[THE TASK]: Output the listing below verbatim, but drop the images.

[DATA SUPPLIED]:
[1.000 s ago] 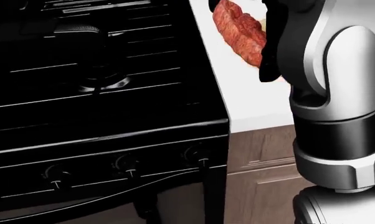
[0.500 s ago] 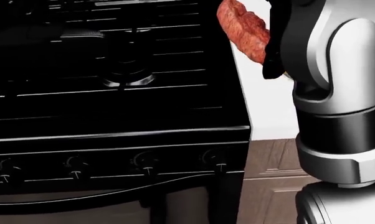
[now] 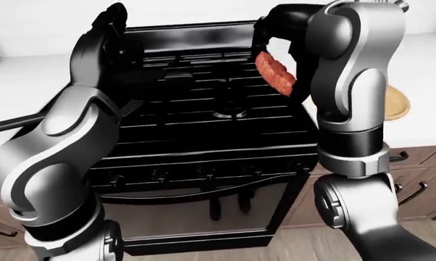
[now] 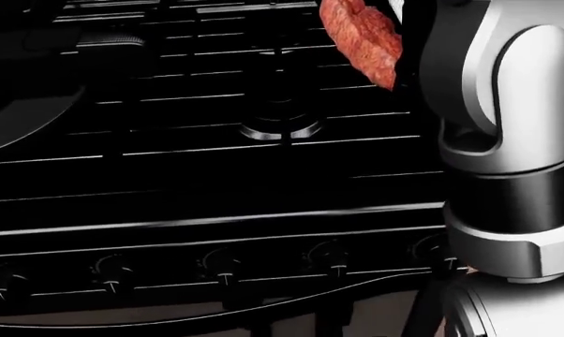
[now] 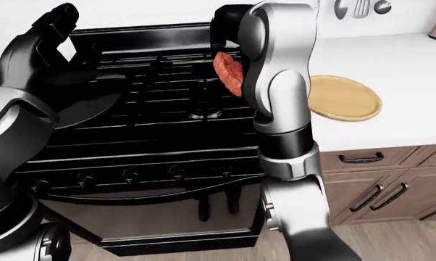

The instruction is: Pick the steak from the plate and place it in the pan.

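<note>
So the steak [image 3: 275,73] is up in the air, hanging edge-down from the right hand [image 3: 276,32], whose dark fingers are clamped on its top end. It sits above the right half of the stove [image 3: 203,136], over the grates near the stove's right edge and a bit up-view of the burner [image 4: 280,128] you can see in the head view. It's not touching the grates, just dangling there, red and marbled, tilted so its lower tip points toward the bottom right in the left-eye view.

The pan [image 5: 80,98] is on the left side of the stove, dark against the dark grates so it's hard to make out; its rim reaches toward the stove's left edge, and a long handle [image 3: 15,124] pokes out past that edge over the white counter [image 5: 392,65].

The plate [image 5: 345,97], a round wooden-looking one, lies on the counter right of the stove, well apart from the steak and with nothing on it.

The left hand [image 5: 44,32] is raised by the stove's top-left corner, above the pan, fingers spread apart, gripping nothing.

A row of knobs [image 4: 221,267] runs along the stove's bottom edge, with wood cabinets [image 5: 377,190] under the counter
</note>
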Controlling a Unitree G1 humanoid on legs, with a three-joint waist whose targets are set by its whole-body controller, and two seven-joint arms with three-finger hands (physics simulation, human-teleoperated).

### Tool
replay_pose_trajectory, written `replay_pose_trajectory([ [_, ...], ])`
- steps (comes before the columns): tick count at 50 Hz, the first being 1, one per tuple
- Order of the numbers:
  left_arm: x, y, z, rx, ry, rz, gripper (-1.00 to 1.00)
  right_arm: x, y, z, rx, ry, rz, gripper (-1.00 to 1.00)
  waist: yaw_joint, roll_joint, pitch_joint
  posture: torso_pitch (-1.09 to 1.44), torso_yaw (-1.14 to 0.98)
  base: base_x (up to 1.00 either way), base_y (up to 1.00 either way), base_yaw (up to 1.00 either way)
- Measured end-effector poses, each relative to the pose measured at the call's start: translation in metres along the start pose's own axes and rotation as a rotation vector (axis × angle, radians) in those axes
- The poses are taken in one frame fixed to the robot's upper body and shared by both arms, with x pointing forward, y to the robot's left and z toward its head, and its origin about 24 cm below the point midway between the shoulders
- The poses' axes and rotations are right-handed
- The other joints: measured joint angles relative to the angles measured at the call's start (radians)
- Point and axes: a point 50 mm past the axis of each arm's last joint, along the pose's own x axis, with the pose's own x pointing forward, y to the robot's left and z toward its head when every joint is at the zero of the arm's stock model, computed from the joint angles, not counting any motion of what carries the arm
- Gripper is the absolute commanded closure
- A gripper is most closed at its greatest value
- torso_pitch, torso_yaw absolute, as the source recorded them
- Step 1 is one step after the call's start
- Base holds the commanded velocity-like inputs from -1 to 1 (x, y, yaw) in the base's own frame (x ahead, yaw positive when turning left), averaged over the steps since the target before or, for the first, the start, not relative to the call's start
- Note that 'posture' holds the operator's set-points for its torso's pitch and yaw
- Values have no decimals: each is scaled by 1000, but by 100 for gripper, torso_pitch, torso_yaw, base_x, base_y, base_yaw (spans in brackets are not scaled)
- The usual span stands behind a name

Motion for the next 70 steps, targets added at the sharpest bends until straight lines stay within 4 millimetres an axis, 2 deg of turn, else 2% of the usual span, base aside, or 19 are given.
replay_pose_trajectory([
  [6, 1, 1, -2, 2, 11, 4, -100, 3, 3, 1, -5, -2, 18, 100, -1, -20, -3, 0, 0, 0, 39, 0],
  [9, 1, 0, -1, 2, 7, 3, -100, 5, 4, 1, -2, -2, 24, 100, 1, -40, -5, 0, 0, 0, 39, 0],
  [11, 1, -2, -2, -1, 11, -6, -100, 5, 5, -2, 3, 4, 23, 100, -7, -25, -2, 0, 0, 0, 39, 0],
  [15, 2, -5, -7, 7, 38, -28, -100, 8, 9, -7, 19, 27, 46, 100, 5, -56, -16, 0, 0, 0, 46, 0],
  [18, 0, -4, -1, 2, 6, -20, -100, 1, 0, -3, 10, 14, 3, 100, 14, -32, -6, 0, 0, 0, 34, 17],
  [21, 0, -6, 3, 3, -13, -30, -100, -1, -5, -4, 16, 14, -28, 100, 24, 65, 1, 0, 0, 0, 0, 54],
  [23, 1, 0, -1, -2, 6, -3, -100, 2, 2, 2, 6, -6, -11, 100, 44, 57, 12, 0, 0, 0, 0, 55],
  [26, 3, 5, -5, 3, 33, 32, -100, 10, 12, 8, -14, -27, 56, 100, 55, 37, -1, 0, 0, 0, 0, 57],
  [31, 0, 1, 1, 4, -1, 11, -100, 3, 2, 3, -1, -18, 7, 100, 31, -29, 11, 0, 0, 0, 0, 58],
  [34, 1, 1, 2, 3, -6, 7, -100, 0, -3, 3, 0, -13, -21, 100, 18, -87, -1, 0, 0, 0, 0, 57],
  [38, 1, -4, -5, 6, 26, -23, -100, 5, 1, -5, 15, 13, 2, 100, 17, -80, -7, 0, 0, 0, 0, 54],
  [43, 1, 1, 0, 1, 5, 6, -100, 6, 1, 3, -10, -8, 9, 100, 31, -60, -6, 0, 0, 0, 40, 0],
  [49, 1, -5, 0, 2, 8, -28, -100, 6, -3, -6, 12, 22, 0, 100, 9, 17, 6, 0, 0, 0, 40, 0],
  [51, 1, -5, 0, 2, 10, -29, -100, 5, -4, -7, 14, 25, -7, 100, 2, 57, 3, 0, 0, 0, 40, 0],
  [52, 1, -3, 0, 3, 9, -22, -100, 5, -4, -5, 12, 20, -12, 100, 4, 64, 0, 0, 0, 0, 41, 0],
  [53, 1, -1, -1, 1, 11, -9, -100, 6, -2, -1, 7, 10, -9, 100, 11, 52, 6, 0, 0, 0, 40, 0],
  [55, 1, 4, -3, -1, 24, 17, -100, 8, 2, 5, -10, -11, 14, 100, 14, 49, 11, 0, 0, 0, 40, 0],
  [68, 1, 0, 0, 3, 6, 4, -100, 5, 0, 2, 0, -8, -10, 100, -3, -51, -2, 0, 0, 0, 40, 0],
  [70, 1, -3, -2, 1, 10, -8, -100, 6, 3, -1, 5, 0, -2, 100, -13, -36, 2, 0, 0, 0, 39, 0],
])
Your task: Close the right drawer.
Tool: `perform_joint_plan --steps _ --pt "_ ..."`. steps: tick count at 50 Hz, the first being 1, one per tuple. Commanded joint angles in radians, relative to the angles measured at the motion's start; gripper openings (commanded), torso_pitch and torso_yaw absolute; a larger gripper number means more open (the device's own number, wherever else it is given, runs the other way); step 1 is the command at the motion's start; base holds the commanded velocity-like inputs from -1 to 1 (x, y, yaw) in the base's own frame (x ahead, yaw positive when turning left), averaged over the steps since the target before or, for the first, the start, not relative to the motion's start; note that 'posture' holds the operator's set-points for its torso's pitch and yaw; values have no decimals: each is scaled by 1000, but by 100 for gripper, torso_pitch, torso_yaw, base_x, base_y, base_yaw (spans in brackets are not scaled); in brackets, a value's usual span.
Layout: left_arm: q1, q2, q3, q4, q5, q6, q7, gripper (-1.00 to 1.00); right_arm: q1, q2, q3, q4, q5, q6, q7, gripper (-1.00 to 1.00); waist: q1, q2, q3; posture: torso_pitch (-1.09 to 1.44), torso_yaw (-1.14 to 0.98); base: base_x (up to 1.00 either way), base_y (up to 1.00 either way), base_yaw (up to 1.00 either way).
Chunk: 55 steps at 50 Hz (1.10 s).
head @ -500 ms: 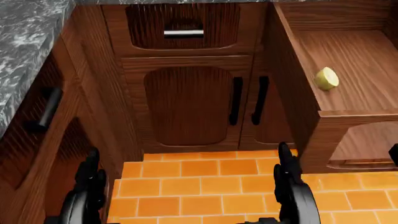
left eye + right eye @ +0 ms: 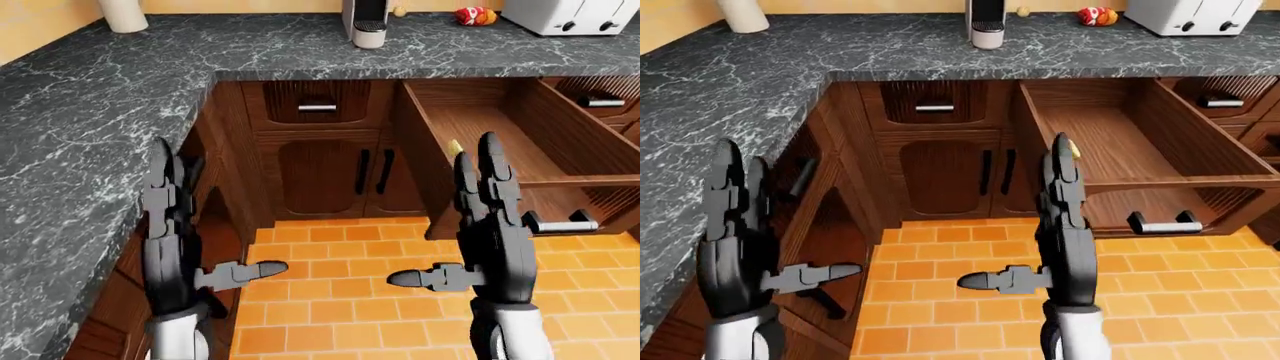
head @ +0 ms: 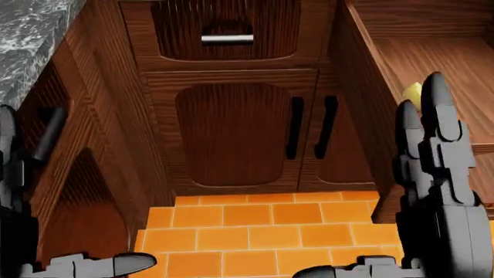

[EXERCISE RESULT]:
[1.000 s ago] 
[0.500 s ago] 
[now] 
[now] 
[now] 

The instruction is: Pick the steak from the plate and place it in the pan.

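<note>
So the steak [image 3: 275,73] is up in the air, hanging edge-down from the right hand [image 3: 276,32], whose dark fingers are clamped on its top end. It sits above the right half of the stove [image 3: 203,136], over the grates near the stove's right edge and a bit up-view of the burner [image 4: 280,128] you can see in the head view. It's not touching the grates, just dangling there, red and marbled, tilted so its lower tip points toward the bottom right in the left-eye view.

The pan [image 5: 80,98] is on the left side of the stove, dark against the dark grates so it's hard to make out; its rim reaches toward the stove's left edge, and a long handle [image 3: 15,124] pokes out past that edge over the white counter [image 5: 392,65].

The plate [image 5: 345,97], a round wooden-looking one, lies on the counter right of the stove, well apart from the steak and with nothing on it.

The left hand [image 5: 44,32] is raised by the stove's top-left corner, above the pan, fingers spread apart, gripping nothing.

A row of knobs [image 4: 221,267] runs along the stove's bottom edge, with wood cabinets [image 5: 377,190] under the counter
</note>
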Controlling a Unitree G1 humanoid on legs, with a three-joint waist whose targets are set by its whole-body controller, and two seven-joint arms with three-finger hands (physics simulation, human-teleoperated).

### Tool
replay_pose_trajectory, written `replay_pose_trajectory([ [_, ...], ])`
- steps (comes before the columns): tick count at 50 Hz, the first being 1, one per tuple
- Order of the numbers:
  left_arm: x, y, z, rx, ry, rz, gripper (-1.00 to 1.00)
  right_arm: x, y, z, rx, ry, rz, gripper (-1.00 to 1.00)
  waist: yaw_joint, roll_joint, pitch_joint
  posture: torso_pitch (-1.09 to 1.44), torso_yaw (-1.14 to 0.98)
  base: base_x (up to 1.00 either way), base_y (up to 1.00 either way), base_yaw (up to 1.00 either way)
- Measured end-effector poses, each relative to the pose measured at the call's start: translation in metres along the start pose's own axes and rotation as a rotation vector (axis × angle, radians) in those axes
- The poses are taken in one frame fixed to the robot's upper body and shared by both arms, with x pointing forward, y to the robot's left and z toward its head, and its origin about 24 cm below the point midway between the shoulders
- The poses' axes and rotations are right-handed
- The other joints: measured joint angles relative to the angles measured at the call's start (radians)
- Point and axes: a point 50 mm past the axis of each arm's last joint, along the pose's own x axis, with the pose's own x pointing forward, y to the robot's left and z toward its head when every joint is at the zero of the arm's stock model, computed from the joint angles, not counting any motion of what carries the arm
- Gripper is the absolute commanded closure
- A gripper is most closed at its greatest value
- torso_pitch, torso_yaw absolute, as the source recorded them
- Step 1 is one step after the call's start
- Base holds the commanded velocity-like inputs from -1 to 1 (x, y, yaw) in the base's own frame (x ahead, yaw positive when turning left), averaged over the steps since the target before or, for the first, the start, not relative to the call's start
- Note that 'posture' holds the operator's set-points for its torso's pitch and yaw
- Values have no decimals: each is scaled by 1000, but by 100 for gripper, torso_pitch, torso_yaw, base_x, base_y, base_yaw (spans in brackets are not scaled)
- The usual span stands behind a name

Motion for the next 70 steps, targets added at the sharpest bends until straight lines stay within 4 millimetres an axis, 2 deg of turn, else 2% of the usual span, base aside, or 19 are given.
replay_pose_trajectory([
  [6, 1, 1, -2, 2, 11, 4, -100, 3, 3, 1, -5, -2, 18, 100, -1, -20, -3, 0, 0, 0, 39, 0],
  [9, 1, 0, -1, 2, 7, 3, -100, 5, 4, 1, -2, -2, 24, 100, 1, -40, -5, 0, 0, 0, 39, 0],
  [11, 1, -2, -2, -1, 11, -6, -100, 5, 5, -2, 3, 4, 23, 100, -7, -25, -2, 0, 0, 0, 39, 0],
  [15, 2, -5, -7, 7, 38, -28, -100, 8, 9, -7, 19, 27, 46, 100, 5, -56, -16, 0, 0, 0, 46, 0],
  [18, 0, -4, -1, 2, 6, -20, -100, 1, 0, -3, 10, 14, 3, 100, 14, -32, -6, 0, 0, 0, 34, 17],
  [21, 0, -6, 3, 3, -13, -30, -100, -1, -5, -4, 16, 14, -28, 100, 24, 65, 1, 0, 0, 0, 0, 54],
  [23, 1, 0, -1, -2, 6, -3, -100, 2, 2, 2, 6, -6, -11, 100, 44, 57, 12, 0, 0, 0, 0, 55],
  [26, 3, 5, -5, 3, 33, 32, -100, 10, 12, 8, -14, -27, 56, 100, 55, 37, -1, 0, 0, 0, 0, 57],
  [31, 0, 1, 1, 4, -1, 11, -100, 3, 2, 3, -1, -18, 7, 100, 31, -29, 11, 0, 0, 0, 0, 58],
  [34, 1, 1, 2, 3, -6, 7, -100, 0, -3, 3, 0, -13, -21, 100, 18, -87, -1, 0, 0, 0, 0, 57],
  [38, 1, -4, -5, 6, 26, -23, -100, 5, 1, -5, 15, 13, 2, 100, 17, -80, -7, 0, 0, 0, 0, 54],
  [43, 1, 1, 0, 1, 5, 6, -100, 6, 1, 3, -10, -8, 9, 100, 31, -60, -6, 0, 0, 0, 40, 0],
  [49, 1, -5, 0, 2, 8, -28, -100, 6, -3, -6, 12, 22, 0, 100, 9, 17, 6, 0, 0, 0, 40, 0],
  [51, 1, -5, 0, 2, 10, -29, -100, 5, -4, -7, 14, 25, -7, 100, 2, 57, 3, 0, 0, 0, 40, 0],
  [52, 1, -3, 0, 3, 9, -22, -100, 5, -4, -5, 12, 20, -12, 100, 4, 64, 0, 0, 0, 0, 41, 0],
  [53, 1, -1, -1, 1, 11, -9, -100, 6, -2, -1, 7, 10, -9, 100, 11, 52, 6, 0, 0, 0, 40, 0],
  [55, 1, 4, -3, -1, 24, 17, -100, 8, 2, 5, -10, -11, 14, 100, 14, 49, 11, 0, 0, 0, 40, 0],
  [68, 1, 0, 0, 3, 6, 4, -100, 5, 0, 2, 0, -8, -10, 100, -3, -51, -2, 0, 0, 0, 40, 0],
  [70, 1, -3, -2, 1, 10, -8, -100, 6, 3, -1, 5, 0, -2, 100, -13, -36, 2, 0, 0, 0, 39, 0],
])
Your task: Close the right drawer.
Tool: `perform_joint_plan --steps _ --pt "_ ..."`. steps: tick count at 50 Hz, the first being 1, one per tuple. Commanded joint angles in radians, relative to the angles measured at the motion's start; gripper openings (commanded), torso_pitch and torso_yaw absolute; a larger gripper number means more open (the device's own number, wherever else it is given, runs the other way); step 1 is the command at the motion's start; base holds the commanded velocity-like inputs from -1 to 1 (x, y, yaw) in the base's own frame (x ahead, yaw positive when turning left), averaged over the steps since the target before or, for the first, the start, not relative to the motion's start; note that 'posture' holds the operator's set-points for its torso's pitch and yaw; values have no decimals: each is scaled by 1000, but by 100 for gripper, torso_pitch, torso_yaw, base_x, base_y, base_yaw (spans in brackets are not scaled); in brackets, a value's usual span.
Layout: left_arm: q1, q2, q3, q4, q5, q6, q7, gripper (-1.00 to 1.00); right_arm: q1, q2, q3, q4, q5, q6, q7, gripper (-1.00 to 1.00); waist: q1, q2, q3; posture: torso_pitch (-1.09 to 1.44), torso_yaw (-1.14 to 0.98); base: base_x (up to 1.00 either way), base_y (up to 1.00 either way), base_yaw (up to 1.00 either way).
Chunk: 55 steps at 50 Hz (1.10 s).
head @ -500 ms: 
left eye + right eye @ +0 ms: 
head @ +0 ms: 

Exercise complete, with nothing further to add.